I live with a rare, chronic illness called granulomatosis with polyangiitis: When flaring, my immune system becomes overactive and attacks my vascular system. My blood cells aren’t able to get the oxygen they need, which can lead to organ failure. I have lowered heart function, a transplanted kidney, limited hip mobility, and a medically suppressed immune system.
When I’m hiking, I sometimes worry about having a medical emergency, about how my disabled body will react, and how the people I’m with will respond. My heart condition makes me more susceptible to heat sickness and stroke, so I have to stay well-hydrated and rest frequently under whatever shade I can find along a trail. Another challenge can be carrying enough water, gear, and emergency supplies without schlepping too much weight for my heart and lungs to handle. I have to pace myself, because overusing my hip joint is painful, and I don’t want to get stuck with miles of trail left to go. I was reaching beyond my comfort zone that morning, and as I looked toward the peak it hit me that our Apennine adventure, if gone wrong, could have serious, long-term implications on my health.
The trip to Gran Sasso was a part of my growing desire to spend time in wild, wide-open spaces. My conscious relationship with the outdoors began when I was a kid canoeing the canals of the Chicago River system. At a city ecology camp, I studied the box turtles and great blue herons that coexist among aqueducts and dams created during the Industrial Revolution to keep waterborne diseases at bay. Growing up in a heavily developed area on Lake Michigan, I wanted to understand how nature was managed and protected outside of my own backyard. Given my medical history, it took me a while to feel safe outdoors, farther from medical care and resources, and not everyone was helpful in figuring out how to do so safely.

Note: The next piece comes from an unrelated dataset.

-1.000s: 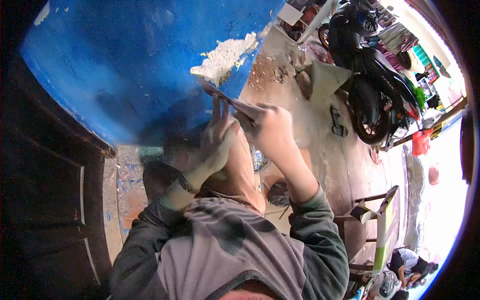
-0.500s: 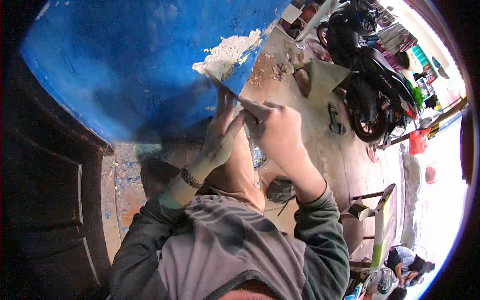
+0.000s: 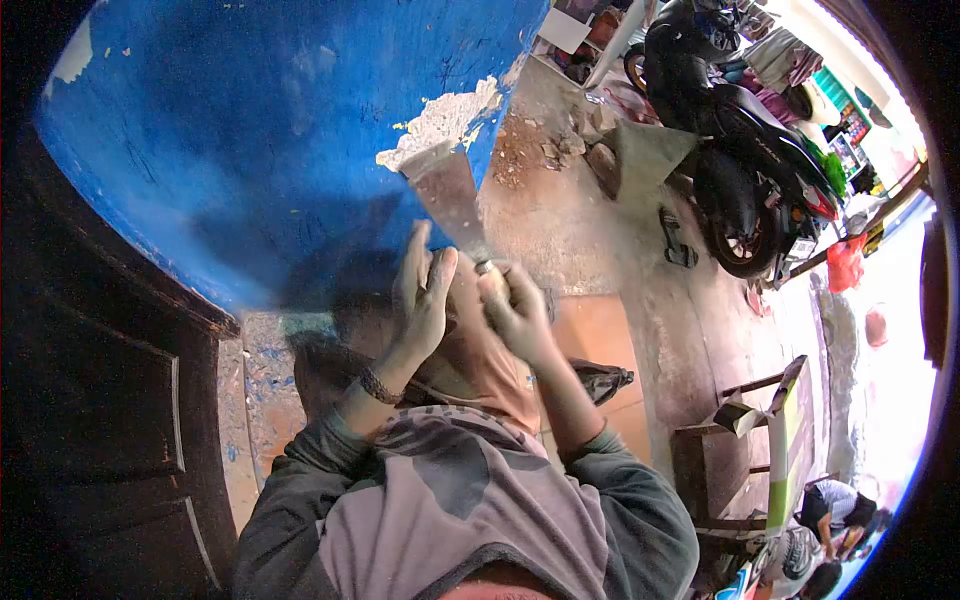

Ableism is the system of assigning value to a person based on perceived physical, mental, or cognitive abilities. Fifteen percent of the world’s population, and 26 percent of the U.S. population, live with disabilities, ranging from mobility differences, to depression and anxiety, to neurologic diseases, and these disproportionately impact Black and Indigenous communities. Access to the outdoors for people with disabilities is an issue in every community, and I have seen ableism play out many times. Once, several of my coworkers called a 5-mile hiking loop on the property “basically a walk” and thought it unnecessary to have a logbook to ensure hikers made it back safely.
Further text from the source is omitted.